As an actionable step, to provide a resource for how departments can facilitate care discussions in a proactive manner and integrate them into existing activities, our 2022-23 institutional team developed Care Conversations: A Discussion Guide for Offices, Centers, Departments, and Programs at Colleges and Universities. Included within this guide are a series of conversations with discussion prompts that units can engage with over time. Also included is a hypothetical sample care plan. Next I share aspects of an actual care plan that my staff co-developed and integrated into our work. Departments can create and discuss their care plans during retreats, regular meetings, and other typical activities, or dedicate extra spaces of time for them by choice or feasibility.
I used this guide in my center for teaching this past year. We held care discussions, created a care plan, and discussed how effectively our plan was working as agenda items on regular hour-long team meetings. One component was the recognition of the birthdays and the achievements of team members (e.g. center staff, student partners, etc.). These recognitions have been met with appreciation and delightful surprise. We also included intentional team outings in social events on campus as well as with center partners with no agenda other than to build relationships. Team retreats were also part of our care plan; they allowed us not only to strategize but to also learn more about one another and how we could work together to leverage our strengths. My center also incorporated care into our initiatives by leading communities of practice focused on care such as one for international faculty members which integrated internal support that they felt was useful to navigate their work environments as well as broader advocacy efforts.
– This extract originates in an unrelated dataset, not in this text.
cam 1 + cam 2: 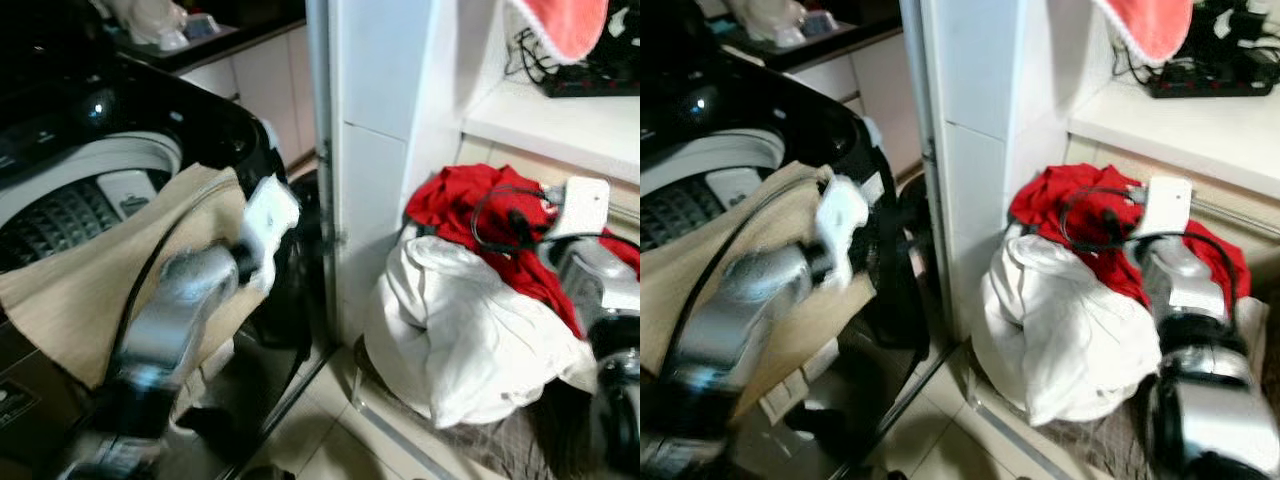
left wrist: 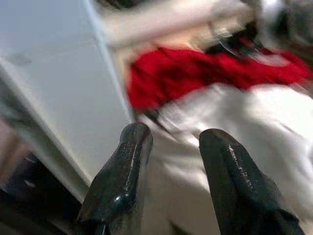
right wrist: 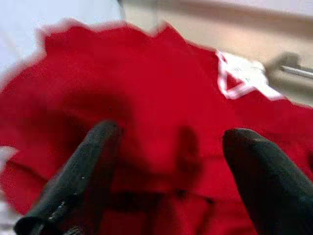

We also led informal gatherings for newer faculty of color to connect in a space dedicated just to them.
What appeared to make our care plan successful included the thoughtful and intentional actions that were part of it, its co-development by all members of the team, and our commitment to follow through on the agreed upon actions. I believe that our care plan helped my center grow stronger as a unit; the conversations were worth the initial and ongoing time investment, and the actions bore good fruit.
As a product of what we learned during the Care in the Academy project my team presents the discussion guide to you to support your campus care efforts. Please distribute it widely and make it a part of your goals to integrate in the coming academic year. We’d love to hear your success stories!